[Data records Boundary: Start]
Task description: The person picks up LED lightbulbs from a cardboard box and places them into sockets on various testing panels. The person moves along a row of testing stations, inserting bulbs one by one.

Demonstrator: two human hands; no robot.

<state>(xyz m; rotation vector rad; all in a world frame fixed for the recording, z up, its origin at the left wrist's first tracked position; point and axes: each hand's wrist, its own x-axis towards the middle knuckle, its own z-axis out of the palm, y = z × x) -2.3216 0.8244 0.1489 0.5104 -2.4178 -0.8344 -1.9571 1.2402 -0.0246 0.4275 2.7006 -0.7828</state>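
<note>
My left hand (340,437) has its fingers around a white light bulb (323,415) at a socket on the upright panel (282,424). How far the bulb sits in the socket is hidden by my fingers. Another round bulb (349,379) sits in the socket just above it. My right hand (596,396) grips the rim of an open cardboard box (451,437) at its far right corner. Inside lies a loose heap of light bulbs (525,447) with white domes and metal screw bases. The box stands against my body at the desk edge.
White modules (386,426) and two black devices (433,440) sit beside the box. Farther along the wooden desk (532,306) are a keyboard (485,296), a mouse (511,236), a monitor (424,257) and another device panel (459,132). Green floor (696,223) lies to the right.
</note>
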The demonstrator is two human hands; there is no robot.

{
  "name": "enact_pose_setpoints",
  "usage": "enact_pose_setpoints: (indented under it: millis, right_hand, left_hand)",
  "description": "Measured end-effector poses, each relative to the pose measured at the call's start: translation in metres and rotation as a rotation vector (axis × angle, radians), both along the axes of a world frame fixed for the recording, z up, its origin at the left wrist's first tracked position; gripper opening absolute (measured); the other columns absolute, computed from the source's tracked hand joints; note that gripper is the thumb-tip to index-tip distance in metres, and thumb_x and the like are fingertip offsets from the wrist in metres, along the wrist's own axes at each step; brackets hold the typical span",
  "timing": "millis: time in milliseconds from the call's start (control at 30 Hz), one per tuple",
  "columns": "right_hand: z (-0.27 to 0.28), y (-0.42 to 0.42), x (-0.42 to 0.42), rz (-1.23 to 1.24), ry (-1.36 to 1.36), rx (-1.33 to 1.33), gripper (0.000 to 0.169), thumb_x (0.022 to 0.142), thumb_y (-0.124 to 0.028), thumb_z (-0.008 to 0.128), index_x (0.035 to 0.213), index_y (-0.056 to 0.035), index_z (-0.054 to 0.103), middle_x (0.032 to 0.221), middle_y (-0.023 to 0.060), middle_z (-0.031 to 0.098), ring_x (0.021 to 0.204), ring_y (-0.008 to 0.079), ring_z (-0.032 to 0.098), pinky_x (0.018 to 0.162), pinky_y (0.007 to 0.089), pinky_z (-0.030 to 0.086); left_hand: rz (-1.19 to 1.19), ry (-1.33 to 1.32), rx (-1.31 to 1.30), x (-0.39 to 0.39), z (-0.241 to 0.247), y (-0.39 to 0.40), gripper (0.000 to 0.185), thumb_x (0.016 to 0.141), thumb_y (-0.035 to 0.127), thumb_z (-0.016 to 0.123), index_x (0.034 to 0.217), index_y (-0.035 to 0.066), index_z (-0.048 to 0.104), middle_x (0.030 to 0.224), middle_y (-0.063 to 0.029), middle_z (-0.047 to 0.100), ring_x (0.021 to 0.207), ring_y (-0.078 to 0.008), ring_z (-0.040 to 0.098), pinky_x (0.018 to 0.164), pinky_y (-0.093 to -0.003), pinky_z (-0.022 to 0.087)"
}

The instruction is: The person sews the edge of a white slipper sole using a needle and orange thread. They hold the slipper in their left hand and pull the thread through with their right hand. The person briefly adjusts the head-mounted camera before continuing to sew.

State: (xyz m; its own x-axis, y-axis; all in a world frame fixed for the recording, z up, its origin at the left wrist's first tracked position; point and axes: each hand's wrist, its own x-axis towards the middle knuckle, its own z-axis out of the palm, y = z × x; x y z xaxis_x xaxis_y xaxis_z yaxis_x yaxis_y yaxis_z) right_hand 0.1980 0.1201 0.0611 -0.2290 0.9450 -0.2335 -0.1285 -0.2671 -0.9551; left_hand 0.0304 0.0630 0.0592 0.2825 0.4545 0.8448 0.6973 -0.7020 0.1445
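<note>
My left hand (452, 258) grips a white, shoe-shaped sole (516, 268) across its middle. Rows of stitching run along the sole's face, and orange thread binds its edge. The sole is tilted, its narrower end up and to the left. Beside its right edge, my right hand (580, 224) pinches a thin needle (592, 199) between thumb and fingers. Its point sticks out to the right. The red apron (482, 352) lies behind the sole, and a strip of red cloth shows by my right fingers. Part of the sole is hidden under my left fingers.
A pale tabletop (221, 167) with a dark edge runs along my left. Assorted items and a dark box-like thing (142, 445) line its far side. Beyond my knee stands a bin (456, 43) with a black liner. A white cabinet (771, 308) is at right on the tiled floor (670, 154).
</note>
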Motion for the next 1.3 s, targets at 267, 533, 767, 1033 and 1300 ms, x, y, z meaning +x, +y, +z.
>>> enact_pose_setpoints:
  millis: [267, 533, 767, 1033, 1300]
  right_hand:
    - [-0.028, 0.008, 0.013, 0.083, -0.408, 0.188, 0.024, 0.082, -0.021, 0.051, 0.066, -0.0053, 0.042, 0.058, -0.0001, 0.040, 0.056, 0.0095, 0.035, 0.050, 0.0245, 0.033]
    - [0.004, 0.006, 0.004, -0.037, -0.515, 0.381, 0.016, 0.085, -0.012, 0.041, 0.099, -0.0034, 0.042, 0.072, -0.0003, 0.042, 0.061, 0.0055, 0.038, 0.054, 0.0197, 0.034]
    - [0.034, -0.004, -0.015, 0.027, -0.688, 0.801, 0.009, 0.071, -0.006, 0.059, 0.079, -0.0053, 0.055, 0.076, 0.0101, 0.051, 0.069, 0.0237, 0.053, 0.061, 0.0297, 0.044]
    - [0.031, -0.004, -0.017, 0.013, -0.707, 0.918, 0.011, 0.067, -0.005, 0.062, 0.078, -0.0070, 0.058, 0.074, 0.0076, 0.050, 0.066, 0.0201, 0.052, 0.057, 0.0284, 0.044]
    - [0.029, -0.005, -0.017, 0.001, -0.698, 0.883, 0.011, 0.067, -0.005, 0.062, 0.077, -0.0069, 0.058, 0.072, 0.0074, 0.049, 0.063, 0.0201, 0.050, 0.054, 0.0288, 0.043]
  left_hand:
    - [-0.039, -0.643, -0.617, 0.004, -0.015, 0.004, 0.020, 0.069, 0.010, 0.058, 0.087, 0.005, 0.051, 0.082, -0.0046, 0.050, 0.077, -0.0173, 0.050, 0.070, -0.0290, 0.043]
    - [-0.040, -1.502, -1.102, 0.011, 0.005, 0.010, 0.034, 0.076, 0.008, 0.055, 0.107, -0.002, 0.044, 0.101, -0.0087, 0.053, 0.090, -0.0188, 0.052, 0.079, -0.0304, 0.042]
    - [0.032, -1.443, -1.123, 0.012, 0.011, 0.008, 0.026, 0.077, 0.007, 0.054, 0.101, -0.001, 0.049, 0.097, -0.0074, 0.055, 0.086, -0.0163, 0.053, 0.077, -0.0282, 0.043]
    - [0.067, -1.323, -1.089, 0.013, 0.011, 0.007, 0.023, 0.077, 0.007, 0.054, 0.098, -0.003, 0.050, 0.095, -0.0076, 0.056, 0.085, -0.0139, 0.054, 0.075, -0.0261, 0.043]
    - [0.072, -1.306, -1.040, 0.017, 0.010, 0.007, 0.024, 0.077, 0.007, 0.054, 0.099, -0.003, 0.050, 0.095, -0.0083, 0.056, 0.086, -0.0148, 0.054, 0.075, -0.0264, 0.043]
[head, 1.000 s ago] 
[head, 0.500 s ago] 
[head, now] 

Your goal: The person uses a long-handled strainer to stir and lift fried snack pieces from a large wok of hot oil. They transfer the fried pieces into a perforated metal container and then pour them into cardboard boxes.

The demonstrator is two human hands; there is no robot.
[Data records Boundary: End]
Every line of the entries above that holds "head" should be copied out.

The instruction is: The person sews the edge of a white slipper sole using a needle and orange thread. They hold the slipper in their left hand and pull the thread through with their right hand. The person briefly adjusts the head-mounted camera before continuing to sew.
[head, 1.000 s ago] 
[head, 0.500 s ago] 
[head, now] 

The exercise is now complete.